With harvest moons, warm cider and the Thanksgiving holiday festivities on our radar we feel this is the perfect time take a moment to reflect and prepare for the real estate buying season in Naples.
Inventory and Price Reductions
Overall, we had the usual flurry of buyers who decided by early August that properties they had been eyeing all year were finally worth the wait. This summer the difference was that twenty-six percent of homes on the market in July reduced their pricing at least once. The Naples Board now has a system in place to track scheduled showings for properties. This data does not capture every scheduled appointment, yet it does provide a barometer for information. In July it was reported the average listing under $ 1 million received 17 visits as compared to only 13 visits in January prior to going under agreement. As inventory tightens buyers tend to want to view more properties before making a buying decision. By September, twenty-eight percent of available inventory experienced a price reduction and overall 500 listings were removed from market. Removing properties in August and September is normal behavior as these are the slowest months for real estate activity in Naples. These same properties are often re-introduced to the market by November or December. We speculate that due to current market conditions pricing of these properties may be revised prior to their re debut.
Summer Sold Locations
The Naples beach area continues to be the biggest draw. Year on year during the summer months areas from Olde Naples northward to Gulfshore Blvd and beyond to Pelican Bay and Vanderbilt Beach witness the greatest activity. This summer sold properties in these areas increased by 25 percent and single family home sale increased by 40 percent as compared to a year ago. An increase in the single-family home sector is interesting as this points to an uptick in both the family and investor market segment. Investor buyers typically seek to renovate older homes with an aim of renting the property for a profit during the winter months. The pace of activity in the single-family sector was felt in “real time” this summer as the median price for condominiums along the beach priced between $ 1-2 million decreased 10 percent.

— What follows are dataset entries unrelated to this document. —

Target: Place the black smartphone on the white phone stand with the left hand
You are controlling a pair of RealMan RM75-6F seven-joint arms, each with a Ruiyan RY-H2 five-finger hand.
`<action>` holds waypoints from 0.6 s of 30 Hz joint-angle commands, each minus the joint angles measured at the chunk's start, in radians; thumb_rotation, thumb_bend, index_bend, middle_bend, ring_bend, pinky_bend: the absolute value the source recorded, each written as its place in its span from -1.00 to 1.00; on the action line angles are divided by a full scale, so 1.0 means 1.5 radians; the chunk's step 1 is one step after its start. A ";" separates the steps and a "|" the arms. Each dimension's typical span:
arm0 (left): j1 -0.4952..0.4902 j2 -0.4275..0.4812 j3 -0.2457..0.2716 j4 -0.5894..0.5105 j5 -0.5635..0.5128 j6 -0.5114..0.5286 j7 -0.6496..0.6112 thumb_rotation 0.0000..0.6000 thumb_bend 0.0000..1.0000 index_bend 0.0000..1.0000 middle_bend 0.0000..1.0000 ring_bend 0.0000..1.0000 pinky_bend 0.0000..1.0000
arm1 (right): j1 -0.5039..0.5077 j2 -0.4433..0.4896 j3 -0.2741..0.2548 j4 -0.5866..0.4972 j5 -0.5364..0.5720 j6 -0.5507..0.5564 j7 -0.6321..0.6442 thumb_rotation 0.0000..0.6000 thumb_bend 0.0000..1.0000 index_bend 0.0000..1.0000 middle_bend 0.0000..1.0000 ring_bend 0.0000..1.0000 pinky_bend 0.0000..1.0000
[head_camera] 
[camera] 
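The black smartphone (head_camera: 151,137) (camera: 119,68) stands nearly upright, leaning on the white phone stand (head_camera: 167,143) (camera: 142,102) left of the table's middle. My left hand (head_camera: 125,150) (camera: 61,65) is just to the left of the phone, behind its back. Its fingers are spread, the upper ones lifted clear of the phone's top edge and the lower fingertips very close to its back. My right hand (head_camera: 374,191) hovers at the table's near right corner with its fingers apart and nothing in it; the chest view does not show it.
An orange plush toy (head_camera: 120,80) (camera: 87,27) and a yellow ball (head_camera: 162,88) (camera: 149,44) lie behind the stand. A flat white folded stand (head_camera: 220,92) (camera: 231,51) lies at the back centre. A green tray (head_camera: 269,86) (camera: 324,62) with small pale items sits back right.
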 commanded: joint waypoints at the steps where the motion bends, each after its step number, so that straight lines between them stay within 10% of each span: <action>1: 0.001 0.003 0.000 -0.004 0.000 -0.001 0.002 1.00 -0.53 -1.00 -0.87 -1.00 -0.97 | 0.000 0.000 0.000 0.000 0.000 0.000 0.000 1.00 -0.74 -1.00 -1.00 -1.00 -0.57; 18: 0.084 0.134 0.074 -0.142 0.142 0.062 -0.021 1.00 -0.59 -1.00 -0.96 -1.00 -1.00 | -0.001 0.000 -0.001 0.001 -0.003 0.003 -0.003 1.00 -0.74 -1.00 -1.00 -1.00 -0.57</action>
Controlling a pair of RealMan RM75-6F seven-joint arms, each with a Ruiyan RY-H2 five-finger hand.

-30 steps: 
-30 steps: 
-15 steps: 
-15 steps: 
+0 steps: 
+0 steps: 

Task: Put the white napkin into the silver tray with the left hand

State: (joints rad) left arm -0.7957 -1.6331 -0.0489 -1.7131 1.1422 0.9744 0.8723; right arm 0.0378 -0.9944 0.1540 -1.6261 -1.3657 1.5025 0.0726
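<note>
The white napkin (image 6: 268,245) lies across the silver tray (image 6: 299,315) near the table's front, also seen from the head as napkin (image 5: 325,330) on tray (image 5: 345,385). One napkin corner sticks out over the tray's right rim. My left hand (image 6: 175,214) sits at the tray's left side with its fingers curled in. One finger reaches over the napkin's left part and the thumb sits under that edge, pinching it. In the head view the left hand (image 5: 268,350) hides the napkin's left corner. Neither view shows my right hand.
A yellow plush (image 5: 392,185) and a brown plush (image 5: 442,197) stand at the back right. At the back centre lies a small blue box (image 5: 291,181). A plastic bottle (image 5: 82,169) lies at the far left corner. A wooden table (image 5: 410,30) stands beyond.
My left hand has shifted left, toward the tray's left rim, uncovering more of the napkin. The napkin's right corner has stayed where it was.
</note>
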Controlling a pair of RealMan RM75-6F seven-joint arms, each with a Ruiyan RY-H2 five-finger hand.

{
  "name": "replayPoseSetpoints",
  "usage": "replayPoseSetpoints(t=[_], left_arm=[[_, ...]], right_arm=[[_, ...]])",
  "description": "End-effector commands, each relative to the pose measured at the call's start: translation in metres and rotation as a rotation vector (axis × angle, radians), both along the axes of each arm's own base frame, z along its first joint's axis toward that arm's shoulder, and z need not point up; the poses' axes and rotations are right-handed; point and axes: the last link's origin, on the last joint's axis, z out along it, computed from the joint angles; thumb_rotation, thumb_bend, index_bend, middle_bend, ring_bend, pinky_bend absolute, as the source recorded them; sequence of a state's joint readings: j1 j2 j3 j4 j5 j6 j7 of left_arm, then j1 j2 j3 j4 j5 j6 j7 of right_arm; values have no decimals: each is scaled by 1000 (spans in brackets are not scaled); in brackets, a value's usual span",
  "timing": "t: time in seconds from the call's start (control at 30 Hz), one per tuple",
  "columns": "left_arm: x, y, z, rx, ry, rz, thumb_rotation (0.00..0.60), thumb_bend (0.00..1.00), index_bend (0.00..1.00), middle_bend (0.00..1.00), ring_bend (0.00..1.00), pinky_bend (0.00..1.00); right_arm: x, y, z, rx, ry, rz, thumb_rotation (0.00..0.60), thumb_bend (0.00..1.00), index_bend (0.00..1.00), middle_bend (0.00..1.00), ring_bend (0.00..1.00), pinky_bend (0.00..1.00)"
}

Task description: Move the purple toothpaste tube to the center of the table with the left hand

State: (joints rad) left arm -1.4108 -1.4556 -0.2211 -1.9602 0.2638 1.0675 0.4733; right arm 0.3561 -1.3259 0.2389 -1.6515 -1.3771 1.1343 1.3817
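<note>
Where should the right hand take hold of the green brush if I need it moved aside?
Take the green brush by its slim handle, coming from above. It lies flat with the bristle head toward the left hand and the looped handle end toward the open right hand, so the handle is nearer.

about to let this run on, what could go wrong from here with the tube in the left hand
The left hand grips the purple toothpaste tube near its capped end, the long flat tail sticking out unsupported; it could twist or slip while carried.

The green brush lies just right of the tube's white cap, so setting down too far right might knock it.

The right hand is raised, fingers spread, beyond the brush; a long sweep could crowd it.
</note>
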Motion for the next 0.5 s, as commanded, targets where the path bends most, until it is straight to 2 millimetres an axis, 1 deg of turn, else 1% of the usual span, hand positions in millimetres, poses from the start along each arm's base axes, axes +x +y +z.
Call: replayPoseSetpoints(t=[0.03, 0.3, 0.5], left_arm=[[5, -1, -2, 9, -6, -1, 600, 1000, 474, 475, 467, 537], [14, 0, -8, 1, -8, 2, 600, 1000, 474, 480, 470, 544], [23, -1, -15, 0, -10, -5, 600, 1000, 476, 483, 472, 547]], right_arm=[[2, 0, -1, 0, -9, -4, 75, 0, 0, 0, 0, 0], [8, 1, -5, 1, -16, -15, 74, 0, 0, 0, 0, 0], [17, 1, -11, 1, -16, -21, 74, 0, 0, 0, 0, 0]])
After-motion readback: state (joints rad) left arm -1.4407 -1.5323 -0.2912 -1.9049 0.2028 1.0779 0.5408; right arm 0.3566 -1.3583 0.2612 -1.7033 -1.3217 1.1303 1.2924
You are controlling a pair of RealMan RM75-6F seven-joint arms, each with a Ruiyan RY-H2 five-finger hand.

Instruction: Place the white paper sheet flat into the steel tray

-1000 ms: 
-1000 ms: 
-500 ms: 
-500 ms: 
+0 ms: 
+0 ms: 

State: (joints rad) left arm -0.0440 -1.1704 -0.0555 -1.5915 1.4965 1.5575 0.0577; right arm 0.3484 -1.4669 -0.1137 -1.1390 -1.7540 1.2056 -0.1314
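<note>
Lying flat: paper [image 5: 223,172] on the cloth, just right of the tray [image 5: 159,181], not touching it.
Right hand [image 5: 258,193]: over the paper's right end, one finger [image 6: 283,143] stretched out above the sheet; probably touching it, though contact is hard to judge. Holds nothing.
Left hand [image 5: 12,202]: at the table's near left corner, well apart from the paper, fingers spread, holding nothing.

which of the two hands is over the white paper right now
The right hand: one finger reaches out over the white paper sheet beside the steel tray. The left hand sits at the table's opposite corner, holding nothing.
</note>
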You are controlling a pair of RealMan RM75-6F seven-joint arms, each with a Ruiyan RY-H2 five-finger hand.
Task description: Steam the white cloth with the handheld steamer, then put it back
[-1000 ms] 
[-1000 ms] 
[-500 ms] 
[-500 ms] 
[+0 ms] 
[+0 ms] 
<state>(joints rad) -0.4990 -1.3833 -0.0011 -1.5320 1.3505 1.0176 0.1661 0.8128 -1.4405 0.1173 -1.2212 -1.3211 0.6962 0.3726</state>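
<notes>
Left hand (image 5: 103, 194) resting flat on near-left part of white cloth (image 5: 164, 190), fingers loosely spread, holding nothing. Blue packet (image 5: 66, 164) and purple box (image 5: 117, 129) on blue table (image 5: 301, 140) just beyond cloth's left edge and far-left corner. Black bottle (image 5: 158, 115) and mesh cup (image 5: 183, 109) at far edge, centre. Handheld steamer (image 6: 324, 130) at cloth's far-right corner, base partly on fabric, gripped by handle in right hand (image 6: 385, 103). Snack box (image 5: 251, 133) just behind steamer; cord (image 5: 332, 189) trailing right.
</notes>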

Pre-Season Prep: Beach Areas Remain King
The all-important beach areas is still where the “action” resides at least for now. My friends on the listing side of the house have been busy bringing properties to market in these areas. While gated communities that offer every amenity possible are very desirable, the data at time of press points to the greatest activity near the Gulf of Mexico. New inventory here is small yet mighty with 200 listings brought to market in October and 145 thus far in November. We highlighted last week our top 5 beach and downtown listings under $ 500,000 given that they do exist. Yet we recognize that the price points in these neighborhoods start at $ 1.5 million with the greatest range positioned from $2 million to $ 4.5 million. This year it is important to underscore that unlike a handful of years past, inventory figures leading up to the height of the buying season is barely adequate for the traditional high demand during the winter months. Sellers witnessing this downward trend in pricing may choose to remain off the market which places even greater pressure for existing inventory to be optimally priced.
The Naples real estate market does not follow the traditional supply and demand rules. Given that there is truly no inherent urgency to buy or to sell, unless there is change of (family) circumstance, the flow of activity is completely subjective and requires a meeting of the minds based on the perception of value. The activity this summer disclosed that price conscious buyers made up the largest segment of market activity. Based on the price decrease trend that began this summer, we believe that price corrections may continue into early 2020 as buyers will continue to gravitate towards properties that meet their criteria and provide a value proposition. A new equilibrium is emerging in the Naples real estate market where it is too soon to tell how far the pendulum will swing.